Forex traders said the rupee’s weakness in December was mainly due to continued selling by foreign portfolio investors (FPIs) in both equity and debt markets. Foreign investors repeatedly sold several billion dollars of Indian assets on a daily basis over the past few months, with the selling accelerating in the past two months.
However, with Brent crude oil prices hovering near recent multi-year lows of $59 per barrel, the local unit found support at lower levels.
At the interbank foreign exchange market, the rupee opened at 91.05 against the US dollar, 12 paise lower than its previous close.
However, the domestic unit witnessed a sharp correction and rose 97 paise to touch an early high of 89.96 against the American currency and was trading at 90.18 against the US dollar at 9:46 am.
On Tuesday (December 16), the rupee fell below 91 per dollar to reach a low of 91.14. Ultimately it closed at 90.93 against the US currency.
Meanwhile, the dollar index, which gauges the greenback’s strength against a basket of six currencies, was trading 0.17% higher at 98.31.
Brent crude, the global oil benchmark, was trading at $59.54 a barrel in futures trade as record non-OPEC (Organization of the Petroleum Exporting Countries) supply, weak China data and optimism over the Ukraine ceasefire were the main reasons for the current decline, traders said.
Meanwhile, Minister of State for Finance Pankaj Chaudhary informed Parliament on Tuesday (December 16) that, “During the current financial year, the Indian rupee has been impacted by the widening trade deficit amid relatively weak support from the capital account and the potential upside arising from the ongoing developments in India’s trade agreement with the US.”

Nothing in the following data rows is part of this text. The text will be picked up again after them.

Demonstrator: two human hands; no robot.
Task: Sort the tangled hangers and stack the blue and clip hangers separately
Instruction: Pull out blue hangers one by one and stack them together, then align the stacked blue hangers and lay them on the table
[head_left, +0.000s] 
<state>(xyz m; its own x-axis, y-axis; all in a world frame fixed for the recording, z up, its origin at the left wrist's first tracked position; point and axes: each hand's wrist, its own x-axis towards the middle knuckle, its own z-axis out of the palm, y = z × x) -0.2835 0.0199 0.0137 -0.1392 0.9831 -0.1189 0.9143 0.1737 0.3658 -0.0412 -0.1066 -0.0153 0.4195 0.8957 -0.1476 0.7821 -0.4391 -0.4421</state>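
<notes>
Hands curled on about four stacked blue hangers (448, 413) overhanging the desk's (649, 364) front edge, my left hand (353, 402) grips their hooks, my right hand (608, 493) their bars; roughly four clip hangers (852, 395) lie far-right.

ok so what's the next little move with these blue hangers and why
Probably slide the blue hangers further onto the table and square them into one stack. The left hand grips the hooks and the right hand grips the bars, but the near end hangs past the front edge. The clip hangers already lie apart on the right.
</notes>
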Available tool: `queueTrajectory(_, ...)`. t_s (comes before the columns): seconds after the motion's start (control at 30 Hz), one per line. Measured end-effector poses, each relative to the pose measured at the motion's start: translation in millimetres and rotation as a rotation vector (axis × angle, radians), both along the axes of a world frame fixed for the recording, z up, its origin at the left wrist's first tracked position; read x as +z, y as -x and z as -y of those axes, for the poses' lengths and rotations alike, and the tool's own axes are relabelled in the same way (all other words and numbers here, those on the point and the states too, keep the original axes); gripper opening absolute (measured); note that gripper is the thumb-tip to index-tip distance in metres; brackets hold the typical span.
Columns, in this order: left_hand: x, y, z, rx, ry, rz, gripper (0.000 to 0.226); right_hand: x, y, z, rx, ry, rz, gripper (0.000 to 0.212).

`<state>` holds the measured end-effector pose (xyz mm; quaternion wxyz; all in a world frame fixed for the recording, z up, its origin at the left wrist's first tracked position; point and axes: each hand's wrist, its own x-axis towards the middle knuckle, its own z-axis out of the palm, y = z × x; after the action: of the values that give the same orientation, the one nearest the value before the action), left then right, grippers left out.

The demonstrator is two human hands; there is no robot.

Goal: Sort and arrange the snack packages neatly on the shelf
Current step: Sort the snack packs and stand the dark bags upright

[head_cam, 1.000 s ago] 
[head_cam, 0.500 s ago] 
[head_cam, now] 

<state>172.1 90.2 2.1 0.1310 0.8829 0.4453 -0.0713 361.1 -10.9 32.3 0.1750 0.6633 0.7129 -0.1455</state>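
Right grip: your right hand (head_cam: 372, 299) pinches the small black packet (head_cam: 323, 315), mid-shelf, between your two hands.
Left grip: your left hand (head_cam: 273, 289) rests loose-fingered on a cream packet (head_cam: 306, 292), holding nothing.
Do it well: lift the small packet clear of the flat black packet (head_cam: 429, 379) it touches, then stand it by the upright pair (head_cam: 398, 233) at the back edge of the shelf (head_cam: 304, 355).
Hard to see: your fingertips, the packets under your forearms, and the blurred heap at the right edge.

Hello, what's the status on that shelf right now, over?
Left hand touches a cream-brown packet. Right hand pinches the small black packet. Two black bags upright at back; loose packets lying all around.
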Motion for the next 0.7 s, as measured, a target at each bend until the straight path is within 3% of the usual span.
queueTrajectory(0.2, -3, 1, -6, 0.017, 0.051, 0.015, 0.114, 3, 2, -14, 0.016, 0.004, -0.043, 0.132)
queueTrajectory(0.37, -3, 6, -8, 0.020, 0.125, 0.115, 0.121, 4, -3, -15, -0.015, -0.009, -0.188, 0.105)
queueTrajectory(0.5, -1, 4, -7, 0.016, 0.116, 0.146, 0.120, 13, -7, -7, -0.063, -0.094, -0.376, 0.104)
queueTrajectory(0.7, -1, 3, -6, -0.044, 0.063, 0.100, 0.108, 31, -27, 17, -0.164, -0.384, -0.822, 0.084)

“Currency depreciation is likely to increase export competitiveness, which in turn has a positive impact on the economy. On the other hand, depreciation may increase prices of imported commodities. However, the overall impact of exchange rate depreciation on domestic prices depends on the extent of pass-through of international commodity prices to the domestic market,” he said.
On the domestic equity market front, the 30-share benchmark index Sensex was trading 146.09 points higher at 84,825.95, while the Nifty was up 62.05 points at 25,922.15.
According to exchange data, foreign institutional investors (FIIs) sold equities worth ₹2,381.92 crore on Tuesday (December 16).
According to Anil Kumar Bhansali, head of treasury and executive director, Finrex Treasury Advisors LLP, the rupee may fall to 92 at a slow and steady pace in the coming days, with no signs of any trade deal between India and the US, which is also a reason for the fall in equities.